▶ **TASK STATEMENT**: Reprint the listing. Every line must match the original exactly.

INFORMATION SHOWN below:

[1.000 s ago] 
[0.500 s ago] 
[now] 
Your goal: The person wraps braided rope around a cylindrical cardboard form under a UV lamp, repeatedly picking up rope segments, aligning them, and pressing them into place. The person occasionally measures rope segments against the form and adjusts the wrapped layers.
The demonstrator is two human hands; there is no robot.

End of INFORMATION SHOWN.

▶ **SOLUTION FOR THIS EXERCISE**:
[1.000 s ago] 
[0.500 s ago] 
[now] 
Your goal: The person wraps braided rope around a cylindrical cardboard form under a UV lamp, repeatedly picking up rope segments, aligning them, and pressing them into place. The person occasionally measures rope segments against the form and adjusts the wrapped layers.
The demonstrator is two human hands; there is no robot.

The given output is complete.